3 min de lectura Redacción de Ordinami

El menú es el único vendedor que habla con todos los clientes, en cada servicio, sin cansarse nunca. Sin embargo, en muchos locales es también el colaborador más descuidado: escrito hace años, crecido por estratificaciones, nunca cuestionado. Estos son los nueve errores que se encuentran con más frecuencia, con el remedio para cada uno.

Errores de estructura

  1. Demasiadas opciones. Ochenta platos no tranquilizan: paralizan, alargan los tiempos de elección y hacen dudar de la frescura. Remedio: corta lo que vende poco y margina peor. Un menú entre 25 y 40 opciones se gestiona y se vende mejor.
  2. Categorías confusas. "Nuestras especialidades" que duplica la mitad de los segundos desorienta. Remedio: categorías estándar y reconocibles, con como máximo una sección especial.
  3. Ninguna jerarquía. Si todo tiene el mismo peso visual, el cliente elige al azar o al mínimo. Remedio: destaca dos o tres platos por categoría, los que tienen el margen mejor.

Errores de redacción

  1. Descripciones ausentes o descuidadas. "Tournedó de ternera" no dice corte, cocción ni procedencia. Dos líneas escritas bien aumentan el valor percibido del plato.
  2. Siglas y jerga interna. El cliente no sabe qué es la "gricia 2.0" y a menudo no pregunta: pide otro.
  3. Errores y traducciones macarrónicas. Un menú en inglés traducido palabra por palabra hace sonreír a los turistas, pero no en el sentido que querrías.

Errores de precio y actualización

  1. Precios en columna con puntos. La columna invita a elegir en función del número, no del plato. Remedio: precio al final de la descripción, sin líneas de puntos.
  2. Precios corregidos a mano. Comunica descuido y hace pensar en incrementos improvisados. Es el error que un menú digital elimina de raíz: actualizas el precio desde el panel y el menú siempre está limpio.
  3. Alergenos olvidados. Además de ser una obligación legal, la falta obliga al personal a perseguir a la cocina en cada pregunta.

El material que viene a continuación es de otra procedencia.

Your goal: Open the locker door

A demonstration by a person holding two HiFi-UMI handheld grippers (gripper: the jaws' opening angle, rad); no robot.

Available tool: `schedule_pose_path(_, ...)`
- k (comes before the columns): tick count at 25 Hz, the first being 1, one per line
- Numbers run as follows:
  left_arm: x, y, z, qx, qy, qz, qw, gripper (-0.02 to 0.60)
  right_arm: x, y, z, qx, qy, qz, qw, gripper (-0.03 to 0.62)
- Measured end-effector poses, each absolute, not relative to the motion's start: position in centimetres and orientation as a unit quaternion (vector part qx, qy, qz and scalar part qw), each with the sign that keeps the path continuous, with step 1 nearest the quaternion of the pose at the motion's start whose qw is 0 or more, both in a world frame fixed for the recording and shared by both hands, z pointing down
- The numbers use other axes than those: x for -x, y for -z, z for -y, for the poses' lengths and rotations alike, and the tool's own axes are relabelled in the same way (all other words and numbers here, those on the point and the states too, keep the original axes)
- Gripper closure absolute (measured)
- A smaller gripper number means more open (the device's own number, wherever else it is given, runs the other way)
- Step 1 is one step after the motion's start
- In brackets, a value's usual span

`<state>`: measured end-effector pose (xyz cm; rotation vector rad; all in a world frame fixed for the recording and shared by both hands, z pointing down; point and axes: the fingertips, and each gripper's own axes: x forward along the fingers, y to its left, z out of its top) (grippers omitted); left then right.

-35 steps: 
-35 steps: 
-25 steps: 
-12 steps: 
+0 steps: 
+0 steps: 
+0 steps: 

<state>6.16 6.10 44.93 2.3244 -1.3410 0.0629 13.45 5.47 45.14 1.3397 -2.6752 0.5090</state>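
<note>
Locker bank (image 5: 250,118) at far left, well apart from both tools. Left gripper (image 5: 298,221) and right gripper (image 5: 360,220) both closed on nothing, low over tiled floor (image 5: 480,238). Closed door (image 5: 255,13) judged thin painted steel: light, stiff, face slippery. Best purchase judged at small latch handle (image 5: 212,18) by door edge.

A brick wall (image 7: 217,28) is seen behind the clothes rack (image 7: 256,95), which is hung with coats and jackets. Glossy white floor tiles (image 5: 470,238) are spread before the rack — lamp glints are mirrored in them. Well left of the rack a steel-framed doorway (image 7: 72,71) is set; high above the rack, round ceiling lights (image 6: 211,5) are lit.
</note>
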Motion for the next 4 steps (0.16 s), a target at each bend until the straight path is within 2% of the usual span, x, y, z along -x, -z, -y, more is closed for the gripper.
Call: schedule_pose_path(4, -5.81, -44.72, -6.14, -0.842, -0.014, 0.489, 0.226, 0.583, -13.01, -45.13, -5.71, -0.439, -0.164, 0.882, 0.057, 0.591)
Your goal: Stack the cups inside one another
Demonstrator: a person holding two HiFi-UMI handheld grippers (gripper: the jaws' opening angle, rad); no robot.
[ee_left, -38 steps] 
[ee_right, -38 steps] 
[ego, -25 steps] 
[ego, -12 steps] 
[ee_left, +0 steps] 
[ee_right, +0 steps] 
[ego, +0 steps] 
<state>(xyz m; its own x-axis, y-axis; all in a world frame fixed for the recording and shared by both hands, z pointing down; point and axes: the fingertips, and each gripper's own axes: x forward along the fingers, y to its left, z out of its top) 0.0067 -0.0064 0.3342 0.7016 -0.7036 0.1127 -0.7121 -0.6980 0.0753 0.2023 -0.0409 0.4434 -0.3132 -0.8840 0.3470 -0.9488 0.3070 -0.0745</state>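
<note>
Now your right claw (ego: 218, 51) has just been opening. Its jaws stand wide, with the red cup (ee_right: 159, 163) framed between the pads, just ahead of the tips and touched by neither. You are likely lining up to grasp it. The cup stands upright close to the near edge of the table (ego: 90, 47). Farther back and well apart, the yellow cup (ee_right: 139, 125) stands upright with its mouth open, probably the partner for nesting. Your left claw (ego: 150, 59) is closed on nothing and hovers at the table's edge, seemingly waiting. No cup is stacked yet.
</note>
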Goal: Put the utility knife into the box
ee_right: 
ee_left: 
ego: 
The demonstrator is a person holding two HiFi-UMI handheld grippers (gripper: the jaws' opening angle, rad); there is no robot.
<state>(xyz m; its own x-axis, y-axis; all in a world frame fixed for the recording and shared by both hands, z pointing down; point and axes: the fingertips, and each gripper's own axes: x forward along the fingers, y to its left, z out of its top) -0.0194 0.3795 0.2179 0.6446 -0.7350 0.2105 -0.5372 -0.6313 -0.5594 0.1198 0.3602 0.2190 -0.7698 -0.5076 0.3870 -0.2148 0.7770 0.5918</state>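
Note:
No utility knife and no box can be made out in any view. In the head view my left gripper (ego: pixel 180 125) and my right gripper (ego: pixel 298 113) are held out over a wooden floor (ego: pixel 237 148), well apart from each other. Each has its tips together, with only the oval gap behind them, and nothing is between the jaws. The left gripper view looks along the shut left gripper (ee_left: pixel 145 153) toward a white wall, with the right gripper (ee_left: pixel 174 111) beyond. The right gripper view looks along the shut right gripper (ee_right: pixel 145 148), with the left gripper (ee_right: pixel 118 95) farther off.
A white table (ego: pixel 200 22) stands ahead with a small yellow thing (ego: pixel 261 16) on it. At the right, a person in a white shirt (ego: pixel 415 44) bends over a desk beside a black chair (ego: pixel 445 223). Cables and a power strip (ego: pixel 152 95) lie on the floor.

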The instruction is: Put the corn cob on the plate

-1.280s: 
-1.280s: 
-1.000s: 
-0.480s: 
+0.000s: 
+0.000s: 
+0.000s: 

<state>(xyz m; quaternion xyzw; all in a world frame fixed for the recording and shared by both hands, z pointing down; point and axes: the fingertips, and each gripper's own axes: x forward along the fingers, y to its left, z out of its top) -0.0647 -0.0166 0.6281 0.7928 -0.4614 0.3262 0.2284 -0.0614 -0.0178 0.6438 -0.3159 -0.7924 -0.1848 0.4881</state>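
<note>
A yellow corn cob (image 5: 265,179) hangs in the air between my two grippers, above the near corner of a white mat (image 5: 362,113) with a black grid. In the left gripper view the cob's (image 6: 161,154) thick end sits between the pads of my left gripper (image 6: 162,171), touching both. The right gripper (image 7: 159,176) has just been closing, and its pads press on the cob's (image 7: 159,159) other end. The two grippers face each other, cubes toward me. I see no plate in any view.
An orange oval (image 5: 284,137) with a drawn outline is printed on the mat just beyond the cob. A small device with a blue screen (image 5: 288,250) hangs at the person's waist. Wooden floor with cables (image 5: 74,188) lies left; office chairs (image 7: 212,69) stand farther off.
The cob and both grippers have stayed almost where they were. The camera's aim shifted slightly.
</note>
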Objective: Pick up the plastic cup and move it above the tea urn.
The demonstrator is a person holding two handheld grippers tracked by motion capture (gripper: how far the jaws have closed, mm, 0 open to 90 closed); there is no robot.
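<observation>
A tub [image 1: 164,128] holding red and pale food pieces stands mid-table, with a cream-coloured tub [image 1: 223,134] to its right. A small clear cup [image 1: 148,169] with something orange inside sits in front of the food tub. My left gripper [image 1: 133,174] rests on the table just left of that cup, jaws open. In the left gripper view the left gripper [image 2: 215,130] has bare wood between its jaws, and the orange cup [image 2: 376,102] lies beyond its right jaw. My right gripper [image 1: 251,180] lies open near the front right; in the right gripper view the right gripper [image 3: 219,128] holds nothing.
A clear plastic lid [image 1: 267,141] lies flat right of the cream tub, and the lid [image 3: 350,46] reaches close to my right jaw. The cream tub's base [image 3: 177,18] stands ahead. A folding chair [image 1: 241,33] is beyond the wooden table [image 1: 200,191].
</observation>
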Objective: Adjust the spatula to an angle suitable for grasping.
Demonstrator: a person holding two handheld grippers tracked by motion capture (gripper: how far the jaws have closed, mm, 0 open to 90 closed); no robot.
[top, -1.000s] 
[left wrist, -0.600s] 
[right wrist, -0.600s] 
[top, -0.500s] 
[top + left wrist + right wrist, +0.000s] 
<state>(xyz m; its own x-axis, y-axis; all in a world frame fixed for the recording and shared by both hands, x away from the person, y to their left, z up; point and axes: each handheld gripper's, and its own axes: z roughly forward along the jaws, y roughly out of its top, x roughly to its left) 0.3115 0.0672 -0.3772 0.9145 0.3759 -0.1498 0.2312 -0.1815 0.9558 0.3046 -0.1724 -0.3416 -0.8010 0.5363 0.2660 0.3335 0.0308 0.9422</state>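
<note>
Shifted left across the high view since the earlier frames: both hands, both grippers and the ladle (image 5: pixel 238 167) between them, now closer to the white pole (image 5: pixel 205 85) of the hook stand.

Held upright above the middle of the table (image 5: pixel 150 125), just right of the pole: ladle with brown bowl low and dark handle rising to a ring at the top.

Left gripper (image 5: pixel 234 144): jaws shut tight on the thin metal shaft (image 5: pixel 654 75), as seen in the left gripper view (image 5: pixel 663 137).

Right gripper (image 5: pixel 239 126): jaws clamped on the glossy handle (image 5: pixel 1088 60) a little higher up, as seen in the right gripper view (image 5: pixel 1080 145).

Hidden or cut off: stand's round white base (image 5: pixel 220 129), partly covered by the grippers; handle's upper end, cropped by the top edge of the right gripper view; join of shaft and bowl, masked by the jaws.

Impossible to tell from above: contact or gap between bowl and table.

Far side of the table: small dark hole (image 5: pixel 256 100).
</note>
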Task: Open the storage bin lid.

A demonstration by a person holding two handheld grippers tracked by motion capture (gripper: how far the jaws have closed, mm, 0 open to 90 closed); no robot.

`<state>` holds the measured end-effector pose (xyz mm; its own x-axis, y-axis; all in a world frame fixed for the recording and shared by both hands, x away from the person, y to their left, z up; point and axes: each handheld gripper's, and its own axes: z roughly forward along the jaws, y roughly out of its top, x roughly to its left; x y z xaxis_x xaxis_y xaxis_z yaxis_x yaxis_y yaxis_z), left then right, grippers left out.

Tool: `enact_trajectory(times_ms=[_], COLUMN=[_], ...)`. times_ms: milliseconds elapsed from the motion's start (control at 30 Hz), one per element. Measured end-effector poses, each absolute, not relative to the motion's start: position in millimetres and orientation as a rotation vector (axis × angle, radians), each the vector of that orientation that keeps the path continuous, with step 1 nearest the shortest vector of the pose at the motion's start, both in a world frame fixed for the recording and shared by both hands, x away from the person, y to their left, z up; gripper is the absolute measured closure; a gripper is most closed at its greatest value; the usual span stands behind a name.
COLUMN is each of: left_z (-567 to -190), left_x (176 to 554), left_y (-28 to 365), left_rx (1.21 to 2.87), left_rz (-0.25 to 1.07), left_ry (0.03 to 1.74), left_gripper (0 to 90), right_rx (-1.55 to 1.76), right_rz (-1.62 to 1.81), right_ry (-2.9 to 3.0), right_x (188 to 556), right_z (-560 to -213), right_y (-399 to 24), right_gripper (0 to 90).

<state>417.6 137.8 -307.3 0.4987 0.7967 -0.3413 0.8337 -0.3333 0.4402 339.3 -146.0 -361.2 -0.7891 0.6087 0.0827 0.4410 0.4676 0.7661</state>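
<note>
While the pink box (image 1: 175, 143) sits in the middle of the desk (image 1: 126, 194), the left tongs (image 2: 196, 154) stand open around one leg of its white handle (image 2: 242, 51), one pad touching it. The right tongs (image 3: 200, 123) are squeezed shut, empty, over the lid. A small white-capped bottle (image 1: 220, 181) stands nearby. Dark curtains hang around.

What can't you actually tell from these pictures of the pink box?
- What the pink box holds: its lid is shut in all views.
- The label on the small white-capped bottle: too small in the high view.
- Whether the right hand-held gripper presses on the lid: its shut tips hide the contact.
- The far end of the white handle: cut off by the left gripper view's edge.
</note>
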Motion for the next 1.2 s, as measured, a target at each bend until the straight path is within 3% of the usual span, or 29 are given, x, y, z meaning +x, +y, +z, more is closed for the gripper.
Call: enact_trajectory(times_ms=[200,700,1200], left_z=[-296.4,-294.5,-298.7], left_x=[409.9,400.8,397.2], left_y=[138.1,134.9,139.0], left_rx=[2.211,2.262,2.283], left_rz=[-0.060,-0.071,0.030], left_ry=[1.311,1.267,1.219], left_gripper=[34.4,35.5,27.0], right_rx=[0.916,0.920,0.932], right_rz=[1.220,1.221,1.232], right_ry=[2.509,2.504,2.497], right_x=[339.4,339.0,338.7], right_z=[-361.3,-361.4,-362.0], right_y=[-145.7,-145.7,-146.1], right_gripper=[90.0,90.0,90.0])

Finalmente, hay un décimo error transversal: el menú que no cambia nunca. Incluso el cliente más fiel, en la vigésima visita con las mismas cuarenta opciones, deja de leer y pide de memoria — y la factura se aplasta con él. El plato del día, una propuesta estacional, una rotación incluso mínima: basta con poco para reavivar la curiosidad, que es el resorte con el que se venden los aperitivos y postres adicionales.

Por dónde empezar

No hace falta rehacer todo en una noche. Toma el menú actual y los datos de ventas de un mes, elimina las cinco opciones que nadie pide, reescribe las descripciones de la categoría más importante y ajusta la posición de los precios. Si entretanto quieres llevarlo en línea, con Ordinami puedes crear el menú digital partiendo precisamente de esta limpieza: cargar un menú es el momento perfecto para corregir sus errores, porque te obliga a releerlo voz por voz como haría un cliente. Y si puedes, haz que también lo lea alguien que no trabaje en el local: los ojos frescos encuentran en diez minutos los errores que quien los ha escrito ya no ve.